La maladie chez l’homme due à une infection à Escherichia coli O157 est un grave problème de santé. L'infection se produit par contact direct avec des animaux infectés ou leurs excréments, par des aliments contaminés ou de l'eau et/ou par transmission de personne à personne. Une réduction fécale de E. coli O157 chez les bovins peut réduire le fardeau des infections chez l’homme. Nous avons utilisé revue systématique et une méta-analyse pour évaluer l'efficacité d’une alimentation contenant des micro-organismes, par rapport à un placebo ou pas de traitement, avant abattage afin d’observer la réduction fécale de E. coli O157 chez des bovins de boucherie lors d’essais sur le terrain.
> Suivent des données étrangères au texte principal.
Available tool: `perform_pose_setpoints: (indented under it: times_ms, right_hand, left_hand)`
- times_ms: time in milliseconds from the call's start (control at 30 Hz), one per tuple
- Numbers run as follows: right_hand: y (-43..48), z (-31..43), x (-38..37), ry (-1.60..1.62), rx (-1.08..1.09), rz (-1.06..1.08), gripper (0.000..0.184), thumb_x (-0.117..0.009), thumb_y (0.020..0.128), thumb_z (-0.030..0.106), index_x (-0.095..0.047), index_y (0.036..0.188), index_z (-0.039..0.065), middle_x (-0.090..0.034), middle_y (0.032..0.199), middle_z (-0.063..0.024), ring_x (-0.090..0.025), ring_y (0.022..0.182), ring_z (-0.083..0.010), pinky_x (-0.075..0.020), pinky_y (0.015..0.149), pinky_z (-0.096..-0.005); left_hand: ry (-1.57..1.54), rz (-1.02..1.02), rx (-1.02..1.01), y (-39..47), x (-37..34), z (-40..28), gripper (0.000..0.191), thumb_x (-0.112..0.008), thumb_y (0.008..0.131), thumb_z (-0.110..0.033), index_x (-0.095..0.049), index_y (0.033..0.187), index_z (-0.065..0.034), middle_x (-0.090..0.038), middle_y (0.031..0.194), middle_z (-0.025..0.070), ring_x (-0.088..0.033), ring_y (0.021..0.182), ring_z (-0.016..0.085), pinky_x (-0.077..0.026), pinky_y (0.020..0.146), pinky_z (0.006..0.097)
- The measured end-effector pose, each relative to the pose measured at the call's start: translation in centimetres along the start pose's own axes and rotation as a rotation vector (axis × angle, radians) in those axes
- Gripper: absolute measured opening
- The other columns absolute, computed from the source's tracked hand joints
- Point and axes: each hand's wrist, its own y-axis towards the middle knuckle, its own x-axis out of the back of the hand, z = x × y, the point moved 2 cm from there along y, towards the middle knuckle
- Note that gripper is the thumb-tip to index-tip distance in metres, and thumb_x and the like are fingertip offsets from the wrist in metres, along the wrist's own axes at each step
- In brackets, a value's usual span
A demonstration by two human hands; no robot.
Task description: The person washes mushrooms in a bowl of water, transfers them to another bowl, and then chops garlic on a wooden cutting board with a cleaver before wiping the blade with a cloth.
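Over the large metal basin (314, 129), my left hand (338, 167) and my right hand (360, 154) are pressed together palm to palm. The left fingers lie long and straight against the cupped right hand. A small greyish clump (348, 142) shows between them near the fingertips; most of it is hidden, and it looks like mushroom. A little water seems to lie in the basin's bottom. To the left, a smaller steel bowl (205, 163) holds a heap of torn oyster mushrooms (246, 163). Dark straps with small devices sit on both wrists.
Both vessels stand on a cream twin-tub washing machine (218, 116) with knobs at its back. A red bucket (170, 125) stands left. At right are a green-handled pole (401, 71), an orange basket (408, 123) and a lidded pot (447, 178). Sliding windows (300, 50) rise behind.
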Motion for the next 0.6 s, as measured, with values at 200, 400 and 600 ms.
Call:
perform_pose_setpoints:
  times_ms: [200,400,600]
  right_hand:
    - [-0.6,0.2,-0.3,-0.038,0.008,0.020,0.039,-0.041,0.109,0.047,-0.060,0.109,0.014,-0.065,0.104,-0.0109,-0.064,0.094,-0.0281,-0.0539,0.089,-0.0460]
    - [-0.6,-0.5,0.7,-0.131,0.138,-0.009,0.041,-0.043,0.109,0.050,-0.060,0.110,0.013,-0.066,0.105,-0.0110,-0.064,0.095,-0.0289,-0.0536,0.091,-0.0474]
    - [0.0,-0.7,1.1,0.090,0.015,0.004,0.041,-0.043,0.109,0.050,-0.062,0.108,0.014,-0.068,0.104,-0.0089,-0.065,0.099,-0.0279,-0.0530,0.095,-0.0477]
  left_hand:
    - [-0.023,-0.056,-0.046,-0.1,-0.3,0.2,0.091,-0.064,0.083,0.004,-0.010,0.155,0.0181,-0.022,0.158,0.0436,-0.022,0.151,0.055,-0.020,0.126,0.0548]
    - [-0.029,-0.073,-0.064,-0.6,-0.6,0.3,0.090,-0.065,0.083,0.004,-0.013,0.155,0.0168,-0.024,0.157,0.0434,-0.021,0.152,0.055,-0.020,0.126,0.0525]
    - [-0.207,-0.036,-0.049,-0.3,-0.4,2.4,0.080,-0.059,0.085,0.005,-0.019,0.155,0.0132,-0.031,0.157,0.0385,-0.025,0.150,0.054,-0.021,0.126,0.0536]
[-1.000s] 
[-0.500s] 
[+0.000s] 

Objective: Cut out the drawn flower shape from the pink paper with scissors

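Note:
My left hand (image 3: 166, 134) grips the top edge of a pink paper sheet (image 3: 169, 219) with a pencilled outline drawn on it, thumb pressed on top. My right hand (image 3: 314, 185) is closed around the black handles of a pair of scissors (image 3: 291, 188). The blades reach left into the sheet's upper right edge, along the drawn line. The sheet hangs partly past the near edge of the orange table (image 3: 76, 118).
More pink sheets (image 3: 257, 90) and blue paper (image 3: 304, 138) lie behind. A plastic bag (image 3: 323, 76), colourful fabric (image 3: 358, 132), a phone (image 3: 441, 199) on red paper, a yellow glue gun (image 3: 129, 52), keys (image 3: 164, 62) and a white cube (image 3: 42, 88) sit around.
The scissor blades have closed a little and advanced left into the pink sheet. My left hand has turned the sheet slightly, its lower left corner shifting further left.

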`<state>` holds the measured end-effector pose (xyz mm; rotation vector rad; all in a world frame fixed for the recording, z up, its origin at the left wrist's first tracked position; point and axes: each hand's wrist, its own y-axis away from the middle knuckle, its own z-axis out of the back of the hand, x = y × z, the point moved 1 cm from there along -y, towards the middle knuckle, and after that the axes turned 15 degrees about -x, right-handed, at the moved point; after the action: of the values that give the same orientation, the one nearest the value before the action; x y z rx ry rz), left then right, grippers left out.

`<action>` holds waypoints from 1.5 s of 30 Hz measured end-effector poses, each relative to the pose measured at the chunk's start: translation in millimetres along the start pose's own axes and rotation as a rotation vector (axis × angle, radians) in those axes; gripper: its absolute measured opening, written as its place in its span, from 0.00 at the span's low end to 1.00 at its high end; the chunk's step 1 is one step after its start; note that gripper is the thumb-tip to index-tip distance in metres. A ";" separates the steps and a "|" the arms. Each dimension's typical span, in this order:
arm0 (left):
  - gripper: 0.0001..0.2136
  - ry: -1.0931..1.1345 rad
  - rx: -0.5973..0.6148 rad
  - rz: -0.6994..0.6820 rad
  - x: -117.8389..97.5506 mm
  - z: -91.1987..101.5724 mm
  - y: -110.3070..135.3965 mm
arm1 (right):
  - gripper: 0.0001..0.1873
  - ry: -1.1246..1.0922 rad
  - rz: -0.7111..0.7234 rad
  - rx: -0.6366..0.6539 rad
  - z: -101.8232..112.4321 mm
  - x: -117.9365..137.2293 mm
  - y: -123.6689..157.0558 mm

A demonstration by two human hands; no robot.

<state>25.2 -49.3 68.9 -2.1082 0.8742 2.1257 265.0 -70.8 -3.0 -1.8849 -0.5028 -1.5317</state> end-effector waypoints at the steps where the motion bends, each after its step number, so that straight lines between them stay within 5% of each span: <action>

Quatre bases de données électroniques, Nebraska Beef Reports et une liste d'articles ont été examinés. Un total de 16 publications évaluant l'excrétion fécale en fin d’essai et/ou tout au long de la période d'essai ont été inclus. La majorité des essais publiés ont évalué la prévalence fécale de E. coli O157 ; seules deux ont évalué la concentration de micro-organismes dans les matières fécales. La prévalence fécale de E. coli O157 chez les bovins est considérablement réduite par une alimentation contenant des micro-organismes (résumé de l'effet pour l’alimentation contenant des micro-organismes – OR = 0,46, IC = 0,36 à 0,60). La combinaison d’une alimentation contenant des micro-organismes comprenant Lactobacillus acidophilus (NP51) et Propionibacterium freudenreichii (NP24) a été plus efficace dans la réduction de la prévalence fécale de E. coli O157 au moment de l’abattage et pendant toute la période d'essai par rapport au groupe avec une autre alimentation contenant des micro-organismes, bien que cette différence ne soit pas statistiquement significative. En outre, nous avons constaté que le traitement combiné [NP51 et NP24] a été plus efficace dans la réduction de la prévalence fécale de E. coli O157 au moment de l’abattage et pendant toute la période d'essai lorsqu'ils reçoivent une alimentation avec une dose de 109 ufc/animal/jour que lorsqu’ils reçoivent une quantité moindre, bien que cette différence ne soit pas statistiquement significative. Donner à des bovins une alimentation contenant des micro-organismes pendant une période avant abattage réduit la prévalence fécale de E. coli O157 et pourrait réduire efficacement les infections humaines. 

L. V. Wisener, J. M. Sargeant, A. M. O'Connor, M. C. Faires and S. K. Glass-Kaastra. The Use of Direct-Fed Microbials to Reduce Shedding of Escherichia coli O157 in Beef Cattle: A Systematic Review and Meta-analysis. Zoonoses and Public Health Vol. 61 Issue 2.